Finance Minister Constantinos Petrides expressed the government’s disappointment at parliament’s decision to freeze property foreclosures until the end of October, despite repeated warnings.
On Thursday, MPs amended laws governing the transfer and mortgage of immovable property, extending a freeze on foreclosures to October 31.
Commenting on the development, Petrides expressed “great disappointment”.
It is the latest in a series of such extensions, with the initial freeze on foreclosures dating back to August 2021, which were imposed as borrowers came under pressure from COVID-19 lockdowns.
The government warned the House not to extend the freeze as it would disrupt banks’ ability to reduce the stock of non-performing loans (NPLs) on their books.

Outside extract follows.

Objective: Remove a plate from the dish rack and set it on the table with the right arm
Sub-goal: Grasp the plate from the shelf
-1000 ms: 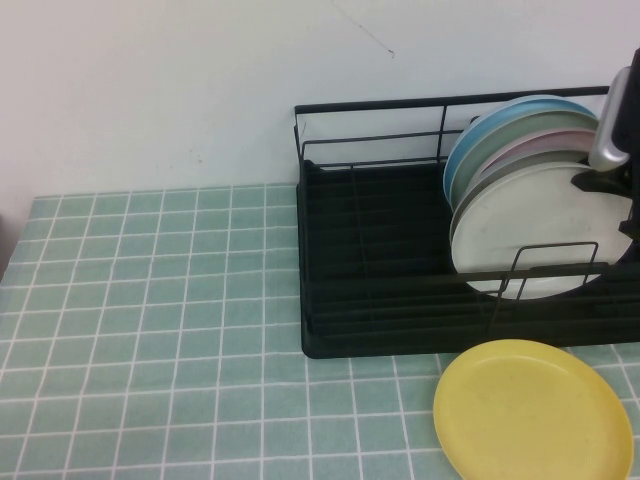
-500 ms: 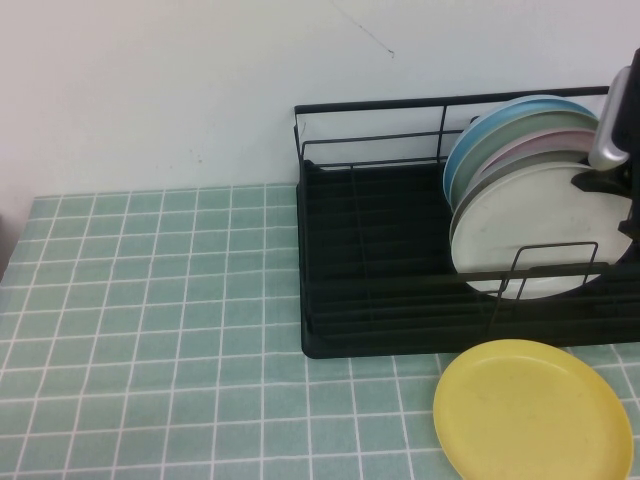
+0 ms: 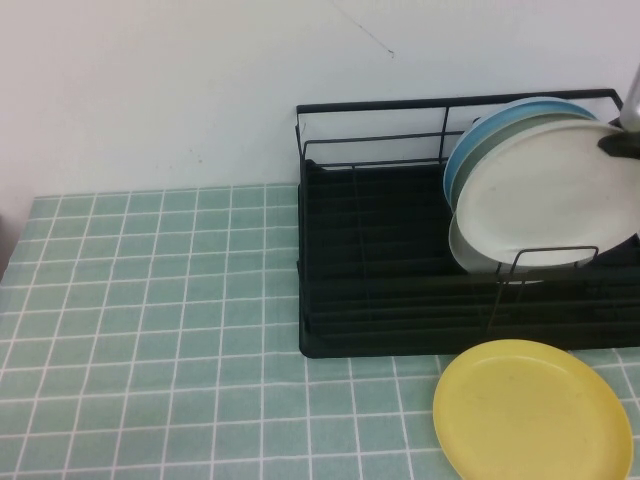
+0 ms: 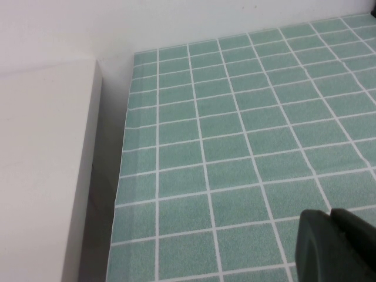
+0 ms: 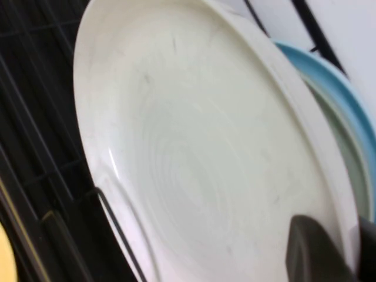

The majority of MPs voted in favour of the extension by 34 to 14, arguing that they wanted to protect homeowners amid an economic slump.
The halt involves properties registered as the owner’s primary home, valued at up to €350,000, business premises where annual turnover does not exceed €750,000, or parcels of land valued at €100,000 or less.
In a statement, Petrides said the move foils the good work achieved by the passage of two other bills relating to debtors.
These bills allow credit acquiring companies’ to access debtors’ financial information, argued to be crucial for unlocking Cyprus’ access to an €85 mln tranche from the EU’s Recovery and Resilience Fund.
Petrides attributed the House’s stance to populism ahead of the Presidential Elections in February 2023.
“This comes at a particularly difficult time when the economy faces international crisis; at a time when any downgrade of the Cypriot economy’s credit rating could spell disaster.”
He argued that he could not see the rationale behind MPs’ insistence on the foreclosure freeze, as the government has rolled out various schemes to protect primary homeowners who have defaulted on their mortgages.
“Suspending foreclosures at this crucial period also endangers the rollout of the much-anticipated ‘Mortgage to Rent’ scheme.
“The €400 mln scheme aims at protecting primary residences of vulnerable households including the non-viable debtors under the ‘Estia’ programme, EU approval of the scheme depends on the effectiveness of the framework providing for foreclosures.”